Activity:
All lines from the opening of the data to the line containing "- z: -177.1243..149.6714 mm" must be returned unchanged, and only those lines.

(Records excerpted from a collection)
*** Block opens ***

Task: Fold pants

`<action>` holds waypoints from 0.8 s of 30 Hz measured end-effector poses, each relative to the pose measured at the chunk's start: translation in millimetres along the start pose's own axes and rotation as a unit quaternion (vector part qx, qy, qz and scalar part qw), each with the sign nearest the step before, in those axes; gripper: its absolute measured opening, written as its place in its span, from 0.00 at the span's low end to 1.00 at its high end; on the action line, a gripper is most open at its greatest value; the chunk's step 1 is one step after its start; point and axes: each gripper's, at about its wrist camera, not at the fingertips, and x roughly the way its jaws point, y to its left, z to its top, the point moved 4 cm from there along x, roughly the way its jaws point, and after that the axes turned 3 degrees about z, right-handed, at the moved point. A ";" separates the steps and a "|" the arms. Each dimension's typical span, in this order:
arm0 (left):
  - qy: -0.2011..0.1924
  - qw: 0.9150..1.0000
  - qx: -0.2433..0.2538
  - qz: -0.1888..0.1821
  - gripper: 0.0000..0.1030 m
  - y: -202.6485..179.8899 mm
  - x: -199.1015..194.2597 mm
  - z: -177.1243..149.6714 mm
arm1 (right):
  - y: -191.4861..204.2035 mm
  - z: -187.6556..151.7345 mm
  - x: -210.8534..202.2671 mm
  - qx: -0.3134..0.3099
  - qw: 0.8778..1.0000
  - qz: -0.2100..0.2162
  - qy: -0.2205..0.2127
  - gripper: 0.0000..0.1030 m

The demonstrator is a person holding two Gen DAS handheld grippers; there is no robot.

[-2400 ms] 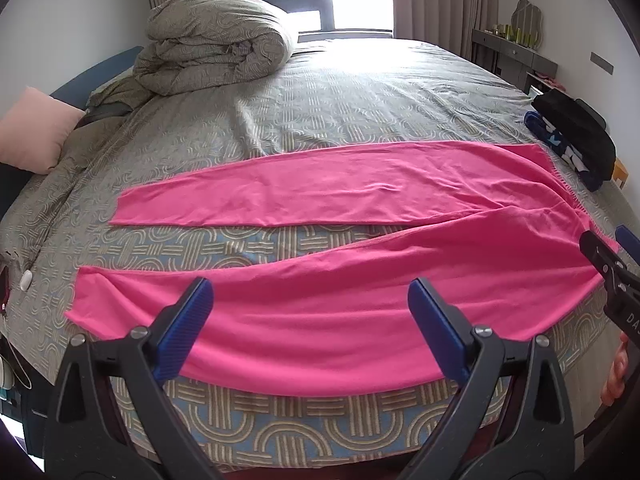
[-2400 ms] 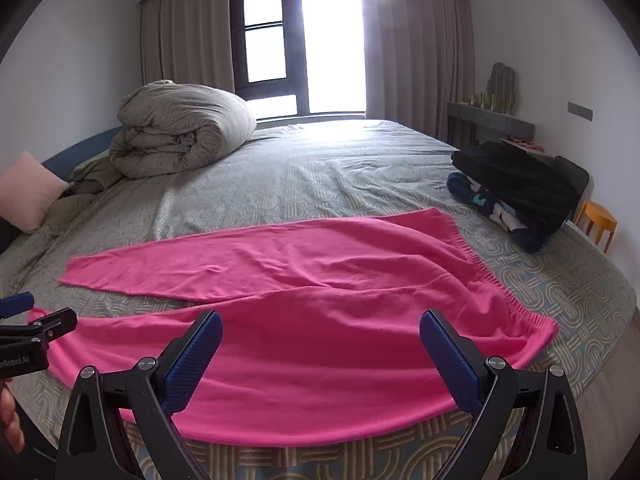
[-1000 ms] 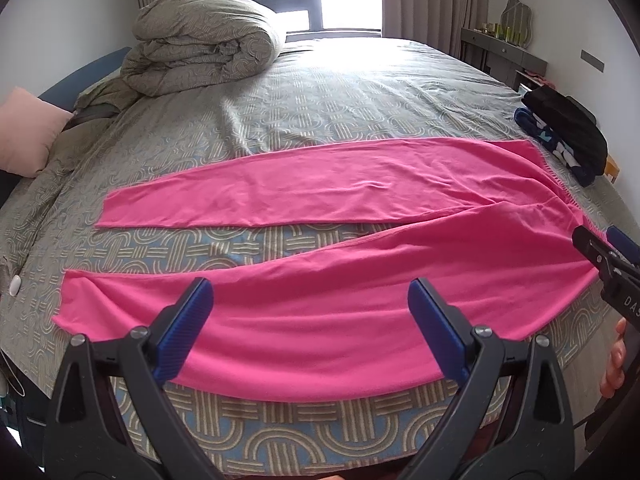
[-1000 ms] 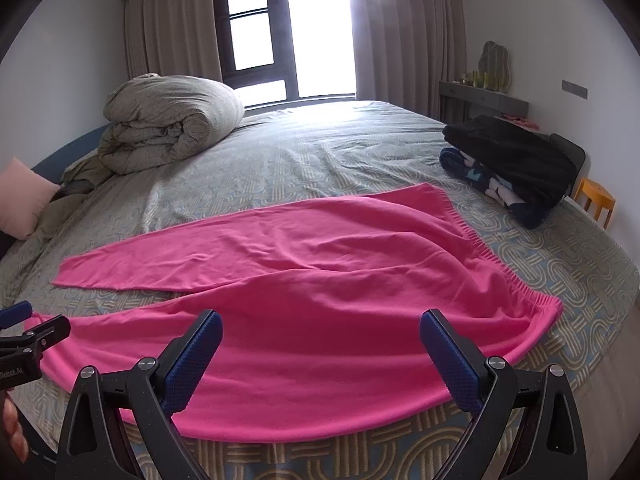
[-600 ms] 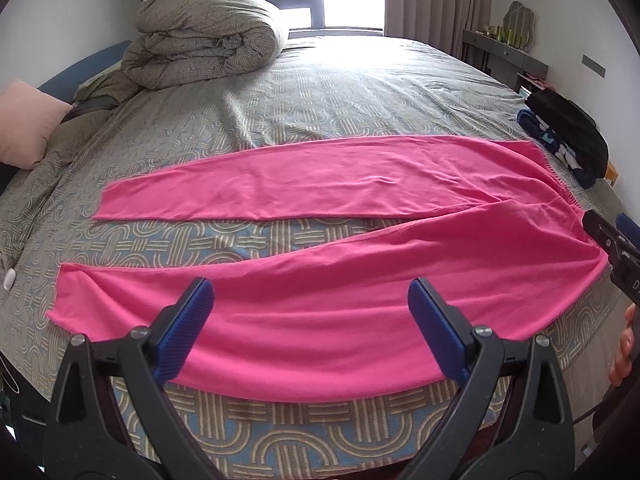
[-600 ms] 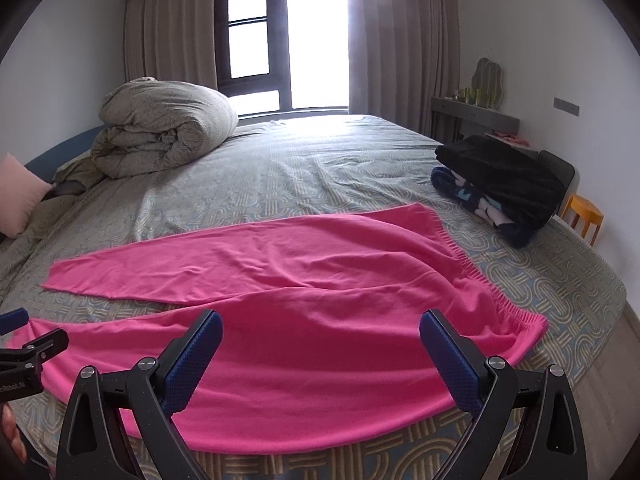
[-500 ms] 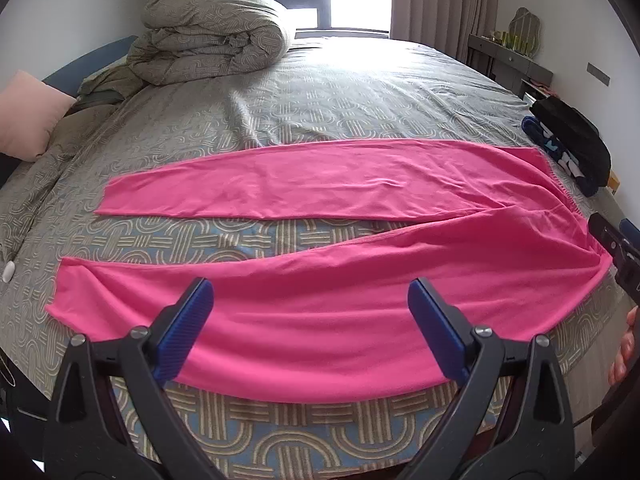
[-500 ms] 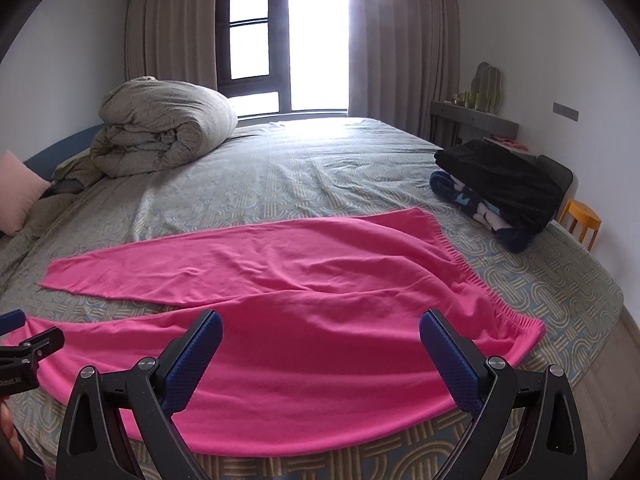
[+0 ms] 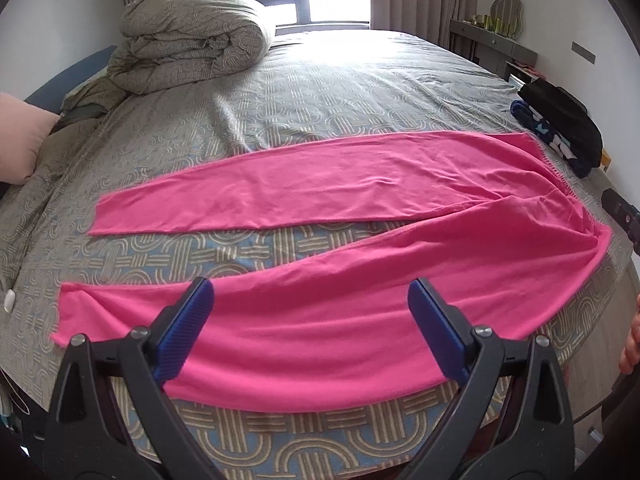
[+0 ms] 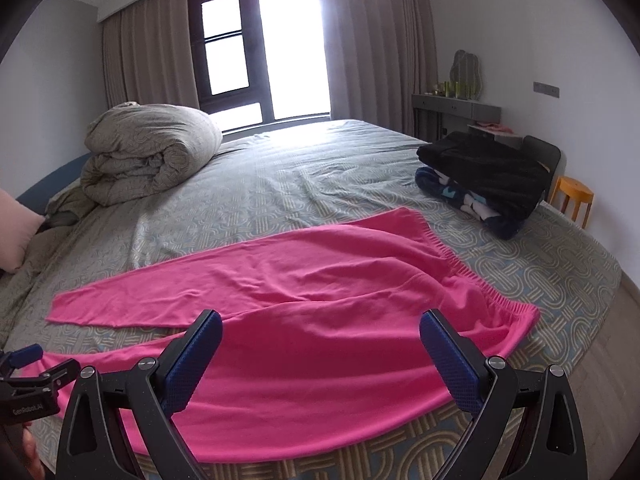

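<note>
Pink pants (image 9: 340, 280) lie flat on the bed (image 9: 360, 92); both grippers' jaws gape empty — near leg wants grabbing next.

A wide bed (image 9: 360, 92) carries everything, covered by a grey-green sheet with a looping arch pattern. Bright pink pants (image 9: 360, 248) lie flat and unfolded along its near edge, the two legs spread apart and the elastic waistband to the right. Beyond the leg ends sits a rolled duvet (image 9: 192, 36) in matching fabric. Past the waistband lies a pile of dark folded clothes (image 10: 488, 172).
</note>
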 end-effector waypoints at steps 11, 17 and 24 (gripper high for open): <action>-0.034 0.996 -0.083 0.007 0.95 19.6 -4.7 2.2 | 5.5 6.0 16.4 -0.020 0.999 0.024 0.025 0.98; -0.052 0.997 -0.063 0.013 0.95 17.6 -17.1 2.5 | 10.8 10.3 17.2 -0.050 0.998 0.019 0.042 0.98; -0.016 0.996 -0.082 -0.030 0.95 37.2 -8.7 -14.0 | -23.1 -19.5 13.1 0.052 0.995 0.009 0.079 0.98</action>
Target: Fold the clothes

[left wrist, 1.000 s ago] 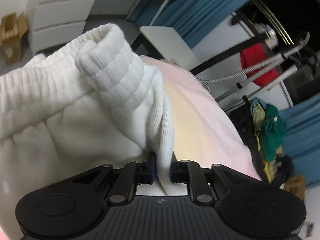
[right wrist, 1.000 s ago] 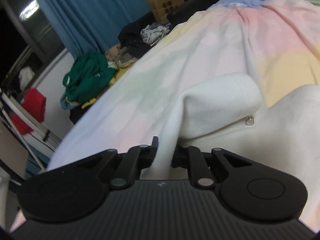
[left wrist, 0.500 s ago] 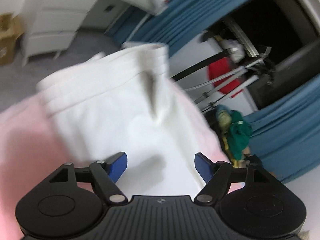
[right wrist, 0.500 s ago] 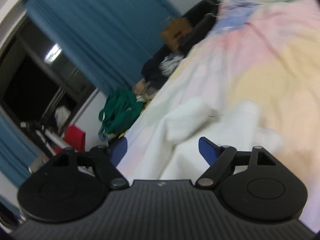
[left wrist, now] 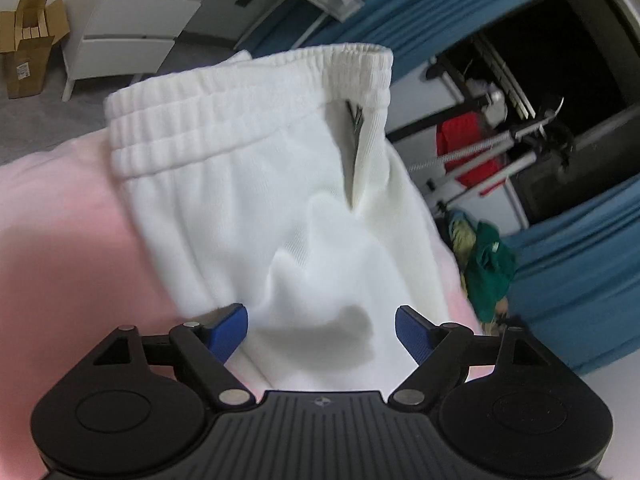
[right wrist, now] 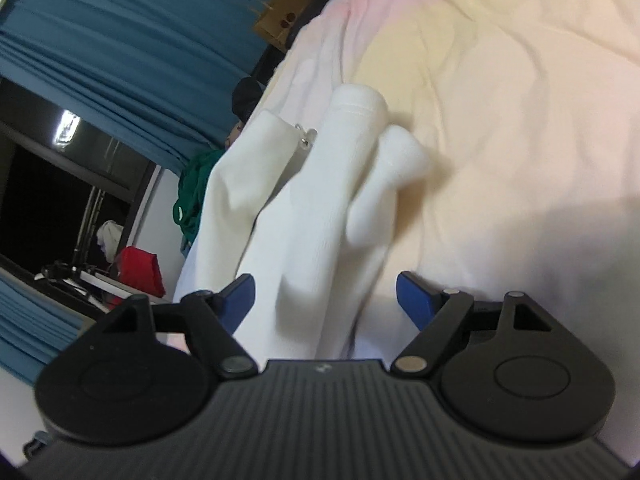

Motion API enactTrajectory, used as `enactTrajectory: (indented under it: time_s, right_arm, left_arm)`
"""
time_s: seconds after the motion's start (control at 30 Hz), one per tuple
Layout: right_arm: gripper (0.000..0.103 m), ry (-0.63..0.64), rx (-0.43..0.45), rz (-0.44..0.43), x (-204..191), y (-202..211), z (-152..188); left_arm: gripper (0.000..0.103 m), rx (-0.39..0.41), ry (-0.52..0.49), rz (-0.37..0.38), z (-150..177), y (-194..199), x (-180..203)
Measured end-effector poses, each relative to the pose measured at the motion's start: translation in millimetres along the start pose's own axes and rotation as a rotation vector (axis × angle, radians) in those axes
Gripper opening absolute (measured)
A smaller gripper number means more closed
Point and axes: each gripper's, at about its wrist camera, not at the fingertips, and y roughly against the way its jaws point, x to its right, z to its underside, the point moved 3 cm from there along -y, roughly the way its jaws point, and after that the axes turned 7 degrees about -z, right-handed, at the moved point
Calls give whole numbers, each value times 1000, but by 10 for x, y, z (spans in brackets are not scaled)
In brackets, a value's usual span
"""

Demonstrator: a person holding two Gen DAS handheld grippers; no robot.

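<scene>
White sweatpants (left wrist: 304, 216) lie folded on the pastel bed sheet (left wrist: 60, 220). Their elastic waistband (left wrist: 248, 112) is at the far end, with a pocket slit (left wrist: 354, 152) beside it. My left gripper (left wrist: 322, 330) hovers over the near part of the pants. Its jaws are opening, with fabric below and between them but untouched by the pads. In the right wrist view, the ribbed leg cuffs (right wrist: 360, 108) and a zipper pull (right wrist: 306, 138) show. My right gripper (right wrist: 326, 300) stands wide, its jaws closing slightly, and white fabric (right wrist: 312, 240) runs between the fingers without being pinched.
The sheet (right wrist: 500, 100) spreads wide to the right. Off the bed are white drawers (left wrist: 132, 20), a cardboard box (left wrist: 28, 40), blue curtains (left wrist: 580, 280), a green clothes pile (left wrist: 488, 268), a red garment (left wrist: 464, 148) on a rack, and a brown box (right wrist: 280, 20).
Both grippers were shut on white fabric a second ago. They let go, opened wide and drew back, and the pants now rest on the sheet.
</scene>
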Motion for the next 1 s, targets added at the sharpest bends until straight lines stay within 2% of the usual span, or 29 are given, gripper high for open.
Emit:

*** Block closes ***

Output of the exercise:
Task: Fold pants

`<action>` holds waypoints from 0.8 s of 30 Hz measured end-effector poses, each relative to the pose measured at the chunk's start: translation in millimetres along the start pose's own axes and rotation as a unit quaternion (vector part qx, qy, qz and scalar part qw), each with the sign nearest the step before, in those axes; gripper: its absolute measured opening, written as its place in its span, from 0.00 at the span's low end to 1.00 at its high end; on the action line, a gripper is most open at its greatest value; the chunk's step 1 is one step after its start; point and axes: each gripper's, at about its wrist camera, not at the fingertips, and x roughly the way its jaws point, y to its left, z to its top, the point moved 4 cm from there along x, roughly the way its jaws point, and after that the axes turned 3 degrees about z, right-handed, at the moved point. A ";" separates the steps and a "|" the arms. Each dimension's typical span, in this order:
arm0 (left):
  - qy: -0.2011..0.1924
  - qw: 0.9150..1.0000
  - qx: -0.2433..0.2538
  - qz: -0.1888..0.1821
  - gripper: 0.0000..0.1030 m
  - y: -202.6485..179.8899 mm
  - x: -199.1015..194.2597 mm
  - z: -177.1243..149.6714 mm

For this exercise, nothing more remains to be given.